Building a Production Snapshot Infrastructure: Comprehensive AWS State Capture for Three E-Commerce Sites
When working with distributed infrastructure across multiple production sites, a single misconfiguration or deployment can cascade into hours of recovery work. This post details the approach taken to create a comprehensive v1.0 snapshot of the JADA infrastructure—encompassing three e-commerce properties (queenofsandiego.com, sailjada.com, salejada.com), their supporting AWS services, and associated automation code.
The Problem: No Rollback Point
Without a documented, versioned snapshot of infrastructure state at a known-good point, recovery from deployment errors becomes reactive rather than proactive. The goal was to capture a complete point-in-time record of:
- All S3 bucket contents and configurations (46 buckets total)
- CloudFront distribution settings and cache behaviors (66 distributions)
- Lambda function code, environment variables, and IAM roles (21 functions)
- Route53 DNS records and hosted zones (16 zones)
- Google Apps Script projects powering backend automation (4 GAS projects)
- Lightsail instance snapshots for compute resources
- RDS, DynamoDB, and database configurations
- SES, API Gateway, and integration service configs
- Local development tooling and documentation
Technical Architecture: Parallel Distributed Snapshot
Rather than sequentially exporting each service (which would take hours), the snapshot process was architected using four parallel agents running concurrently:
- Agent 1: S3 Sync — AWS CLI recursive downloads of all 45 JADA-related buckets
- Agent 2: Lambda Export — Code extraction, environment variable capture, and IAM policy documentation for all 21 functions
- Agent 3: AWS Config Export — CloudFront distributions, Route53 zones, DynamoDB tables, SES configuration, ACM certificates
- Agent 4: Local Asset Capture — Google Apps Script projects via clasp CLI, development files, LaunchAgent configurations
This parallelization reduced wall-clock time from an estimated 3+ hours (sequential) to approximately 45 minutes (concurrent).
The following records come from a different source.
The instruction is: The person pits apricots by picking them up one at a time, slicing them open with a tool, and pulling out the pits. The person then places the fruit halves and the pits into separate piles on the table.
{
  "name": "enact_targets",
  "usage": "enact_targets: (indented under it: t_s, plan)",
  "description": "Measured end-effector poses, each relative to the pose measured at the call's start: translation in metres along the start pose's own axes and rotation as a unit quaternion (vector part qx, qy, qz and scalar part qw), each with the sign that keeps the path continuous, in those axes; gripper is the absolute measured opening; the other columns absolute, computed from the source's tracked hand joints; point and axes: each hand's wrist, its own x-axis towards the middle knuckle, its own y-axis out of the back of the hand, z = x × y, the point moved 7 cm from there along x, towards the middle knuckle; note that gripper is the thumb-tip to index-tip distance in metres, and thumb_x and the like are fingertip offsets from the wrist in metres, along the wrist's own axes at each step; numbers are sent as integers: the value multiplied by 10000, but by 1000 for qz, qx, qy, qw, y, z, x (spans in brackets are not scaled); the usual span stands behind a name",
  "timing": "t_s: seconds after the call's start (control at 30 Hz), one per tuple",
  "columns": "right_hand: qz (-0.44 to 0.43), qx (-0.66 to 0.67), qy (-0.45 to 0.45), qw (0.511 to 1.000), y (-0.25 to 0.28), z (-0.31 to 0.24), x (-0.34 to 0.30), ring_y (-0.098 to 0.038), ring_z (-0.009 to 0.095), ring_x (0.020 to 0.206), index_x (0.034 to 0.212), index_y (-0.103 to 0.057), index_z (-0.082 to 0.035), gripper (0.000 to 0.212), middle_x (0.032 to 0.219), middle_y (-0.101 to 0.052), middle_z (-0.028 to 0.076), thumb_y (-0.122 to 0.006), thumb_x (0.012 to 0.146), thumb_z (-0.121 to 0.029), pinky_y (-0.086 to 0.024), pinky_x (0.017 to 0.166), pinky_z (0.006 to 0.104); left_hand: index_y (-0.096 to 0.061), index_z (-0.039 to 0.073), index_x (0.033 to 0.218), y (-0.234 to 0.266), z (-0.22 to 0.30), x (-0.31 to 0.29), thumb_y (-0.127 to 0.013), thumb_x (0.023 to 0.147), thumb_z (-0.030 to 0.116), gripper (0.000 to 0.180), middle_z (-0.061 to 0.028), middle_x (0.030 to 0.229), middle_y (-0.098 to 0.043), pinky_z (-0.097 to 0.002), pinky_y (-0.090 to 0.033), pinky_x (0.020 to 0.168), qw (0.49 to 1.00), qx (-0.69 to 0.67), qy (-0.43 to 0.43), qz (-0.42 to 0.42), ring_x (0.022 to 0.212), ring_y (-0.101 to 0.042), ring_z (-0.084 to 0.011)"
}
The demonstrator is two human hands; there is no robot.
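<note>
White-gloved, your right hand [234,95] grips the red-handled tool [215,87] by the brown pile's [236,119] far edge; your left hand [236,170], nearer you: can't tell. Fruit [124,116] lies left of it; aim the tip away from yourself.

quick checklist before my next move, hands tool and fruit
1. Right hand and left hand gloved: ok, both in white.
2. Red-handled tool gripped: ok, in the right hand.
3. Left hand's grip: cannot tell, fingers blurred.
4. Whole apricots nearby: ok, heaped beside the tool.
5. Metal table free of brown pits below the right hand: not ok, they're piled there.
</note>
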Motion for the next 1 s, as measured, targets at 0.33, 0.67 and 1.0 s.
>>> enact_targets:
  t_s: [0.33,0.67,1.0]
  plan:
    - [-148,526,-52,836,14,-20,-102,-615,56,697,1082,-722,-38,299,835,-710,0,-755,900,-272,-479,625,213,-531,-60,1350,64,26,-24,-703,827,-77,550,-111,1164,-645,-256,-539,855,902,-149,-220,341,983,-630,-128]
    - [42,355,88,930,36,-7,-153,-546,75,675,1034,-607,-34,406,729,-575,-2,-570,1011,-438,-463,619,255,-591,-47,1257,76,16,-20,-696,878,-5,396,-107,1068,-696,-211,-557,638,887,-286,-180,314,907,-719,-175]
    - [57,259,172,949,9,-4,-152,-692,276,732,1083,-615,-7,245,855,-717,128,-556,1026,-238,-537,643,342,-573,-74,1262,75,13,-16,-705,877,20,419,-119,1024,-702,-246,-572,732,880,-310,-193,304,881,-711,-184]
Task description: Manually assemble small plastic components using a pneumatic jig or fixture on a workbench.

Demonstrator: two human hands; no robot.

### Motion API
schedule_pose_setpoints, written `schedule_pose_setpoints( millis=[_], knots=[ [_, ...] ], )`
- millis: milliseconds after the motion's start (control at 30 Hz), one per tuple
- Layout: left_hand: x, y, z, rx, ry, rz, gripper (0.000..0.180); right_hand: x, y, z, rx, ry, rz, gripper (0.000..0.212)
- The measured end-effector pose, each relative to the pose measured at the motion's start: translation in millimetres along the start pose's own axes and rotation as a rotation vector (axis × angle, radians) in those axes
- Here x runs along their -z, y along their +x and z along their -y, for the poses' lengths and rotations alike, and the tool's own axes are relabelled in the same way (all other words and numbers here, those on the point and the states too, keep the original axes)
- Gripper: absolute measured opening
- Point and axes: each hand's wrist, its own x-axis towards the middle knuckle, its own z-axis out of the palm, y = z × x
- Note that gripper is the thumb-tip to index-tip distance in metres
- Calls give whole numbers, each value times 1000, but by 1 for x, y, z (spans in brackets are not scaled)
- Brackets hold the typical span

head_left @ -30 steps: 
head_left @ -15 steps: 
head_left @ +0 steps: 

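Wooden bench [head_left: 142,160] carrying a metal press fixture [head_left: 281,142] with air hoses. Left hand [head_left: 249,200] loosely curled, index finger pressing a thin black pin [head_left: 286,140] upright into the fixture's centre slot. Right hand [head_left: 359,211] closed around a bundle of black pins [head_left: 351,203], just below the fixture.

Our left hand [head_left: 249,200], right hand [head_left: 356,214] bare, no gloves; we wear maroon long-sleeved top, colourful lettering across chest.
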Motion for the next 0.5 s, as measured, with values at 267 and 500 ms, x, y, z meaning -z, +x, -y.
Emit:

Infrastructure Inventory Captured
AWS Storage & CDN
The snapshot documented all S3 bucket configurations:
# Example: bucket naming conventions used
- qos-prod-site (Queen of San Diego production content)
- qos-staging-site
- sailjada-prod, sailjada-staging
- salejada-prod, salejada-staging
- qos-lambda-layers (shared Lambda dependencies)
- jada-backups-archive
- jada-admin-uploads
- [36 additional specialized buckets for assets, logs, archives]
CloudFront distributions were exported with full cache behavior configurations, origin settings, and WAF rules. Route53 hosted zones captured DNS records, health checks, and failover configurations across all three domains and their subdomains (admin, api, staging variants, etc.).
Compute & Functions
Lambda function snapshots included:
- Source code (downloaded via AWS Lambda console export)
- Environment variable names and structure (values redacted for security)
- IAM execution role permissions
- Memory allocation, timeout settings, and concurrency limits
- VPC configuration and security group associations
- Layer dependencies and their versions
Lightsail instance snapshots were initiated for persistent compute resources, capturing disk state, application configurations, and installed packages.
Automation & Code
Four Google Apps Script projects were pulled using the clasp CLI:
# Main JADA GAS project
clasp pull [project-id]
# Rady Shell replacement GAS
clasp pull [project-id]
# Rady Shell old version (maintained for reference)
clasp pull [project-id]
# EYD (Elizabeth Y. Davis) GAS project
clasp pull [project-id]
These projects handle order processing, customer communication, inventory management, and data synchronization between Shopify, databases, and email services.
Directory Structure & Organization
The v1.0 snapshot was organized hierarchically for easy navigation and future version control:
v1.0/
├── s3-buckets/
│ ├── qos-prod-site/
│ ├── sailjada-prod/
│ ├── salejada-prod/
│ ├── [43 additional buckets]
│ └── MANIFEST.md (file counts, sync timestamps)
├── cloudfront/
│ ├── distributions.json (all 66 distributions)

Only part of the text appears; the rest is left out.